- Born: 1963 (age 61–62) India
- Occupations: CEO; Journalist; Marketer;
- Years active: ~ 1988-present

= Anil Wanvari =

Indian media entrepreneur (born 1963)

Anil NM Wanvari (born 1963) is an Indian media entrepreneur who is the founder, CEO, and editor-in-chief of the Indiantelevision.com group, which he established in 1999. He is a journalist and specialist covering Indian advertising, marketing, cable TV, satellite TV, terrestrial television, and over-the-top (OTT) media service ecosystems.

Wanvari has also been involved in creating properties such as The Indian Telly Awards and The NT Awards. He is a member of the New York-based International Academy of Television Arts & Sciences.

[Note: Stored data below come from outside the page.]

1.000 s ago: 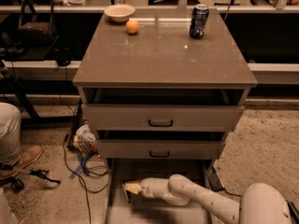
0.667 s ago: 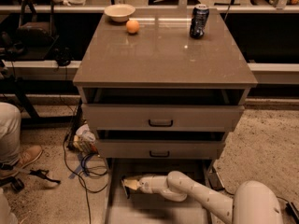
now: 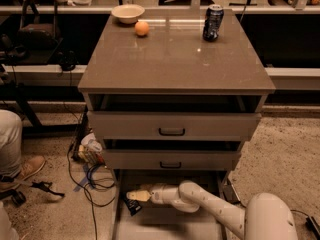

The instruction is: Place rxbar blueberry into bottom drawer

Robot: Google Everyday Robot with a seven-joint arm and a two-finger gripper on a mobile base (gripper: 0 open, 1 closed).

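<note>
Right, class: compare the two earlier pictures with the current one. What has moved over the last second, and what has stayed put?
The gripper has slid a little toward the picture's left, low over the left side of the bottom drawer. The rxbar blueberry shows dark just beneath it; whether it was let go cannot be told. The bowl, orange, soda can and upper drawers stayed put.

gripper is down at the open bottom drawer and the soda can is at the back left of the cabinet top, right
No: the camera view shows the soda can at the back right of the cabinet top. The gripper is indeed down at the left of the open bottom drawer.
</note>
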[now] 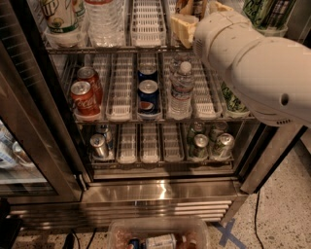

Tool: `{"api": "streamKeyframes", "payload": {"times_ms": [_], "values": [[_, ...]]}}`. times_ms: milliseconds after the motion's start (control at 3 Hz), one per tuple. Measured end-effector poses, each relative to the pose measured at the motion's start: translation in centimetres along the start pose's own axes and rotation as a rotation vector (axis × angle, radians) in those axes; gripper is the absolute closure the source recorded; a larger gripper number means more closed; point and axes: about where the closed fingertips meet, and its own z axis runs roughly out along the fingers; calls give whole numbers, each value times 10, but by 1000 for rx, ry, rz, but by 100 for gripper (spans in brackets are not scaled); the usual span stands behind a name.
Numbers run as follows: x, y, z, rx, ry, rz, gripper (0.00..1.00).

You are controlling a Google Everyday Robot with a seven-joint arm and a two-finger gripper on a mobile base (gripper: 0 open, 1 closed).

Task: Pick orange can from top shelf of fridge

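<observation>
The fridge stands open in front of me, with a steel base and wire racks. Its top shelf carries a white slotted lane tray. The orange can, coppery brown with darker stripes, shows only in part at the top edge, in the lane right of that tray. My gripper is at the front of the top shelf, right in front of and just below the orange can, and hides its lower part. The big cream arm reaches in from the right.
The top shelf also holds a water bottle, a printed cup and green cans. The middle rack holds Coca-Cola cans, Pepsi cans, a water bottle and a green can. Silver cans stand lower. A plastic bin sits on the floor.
</observation>
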Motion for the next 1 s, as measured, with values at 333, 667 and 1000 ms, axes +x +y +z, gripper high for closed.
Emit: {"api": "streamKeyframes", "payload": {"times_ms": [333,667,1000], "values": [[3,-1,4,4,4,-1,35],[5,-7,10,18,2,-8,34],[8,-12,14,32,7,-10,35]]}}
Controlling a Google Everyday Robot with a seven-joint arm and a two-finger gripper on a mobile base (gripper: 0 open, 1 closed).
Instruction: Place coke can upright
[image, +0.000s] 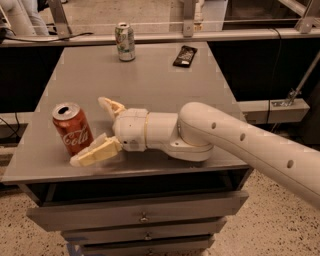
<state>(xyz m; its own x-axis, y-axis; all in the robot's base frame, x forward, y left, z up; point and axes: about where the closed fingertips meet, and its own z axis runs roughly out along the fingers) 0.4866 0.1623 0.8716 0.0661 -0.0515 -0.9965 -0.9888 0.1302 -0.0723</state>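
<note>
The red coke can (73, 128) with white script stands upright near the front left corner of the grey table (150, 75), its silver top showing. My gripper (92, 131) is at the can's right side, fingers spread open. One finger (111, 106) reaches behind the can and the other finger (95, 153) lies low in front of it, near its base. The can sits at the mouth of the open fingers. I cannot tell whether either finger touches it.
A green-and-white can (125, 41) stands upright at the table's far edge. A dark flat object (185, 55) lies to its right. The table's front edge runs just under the gripper, with drawers (142, 216) below. A rail crosses behind the table.
</note>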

== Early life and education ==

Anil NM Wanvari was born the third of four sons of Moolchand Thakurdas Wanvari (1932-2020), an Indian businessman who migrated to India during the partition, and Neelam Wanvari (1938–2009), a homemaker. He completed his BSc in Botany from Mumbai's Jai Hind College where he received the highest marks in his class in 1983–84. He then received his master's degree in cytogenetics and plant breeding from Bombay University's Ramnarain Ruia College in 1987. Following his master's degree, Wanvari earned a diploma in journalism and mass communications from Mumbai's Xavier Institute of Communications in 1988.

== Career ==
Wanvari initially worked for publications such as the Western India Automobile Association's (WIAA's) Motoring magazine. This was followed by a six-year period at BusinessWorld magazine, where he rose from sub-editor to Assistant Editor in five years. He wrote on topics including entrepreneurship, technology, banking and finance, stock markets, media, advertising, marketing, brands, and management practices.

After six years with BusinessWorld, Wanvari began writing columns for Financial Express, on subjects such as internet, telecommunications, technology, media, advertising, and marketing. He also wrote a column on the media business for Business Standard for a couple of years.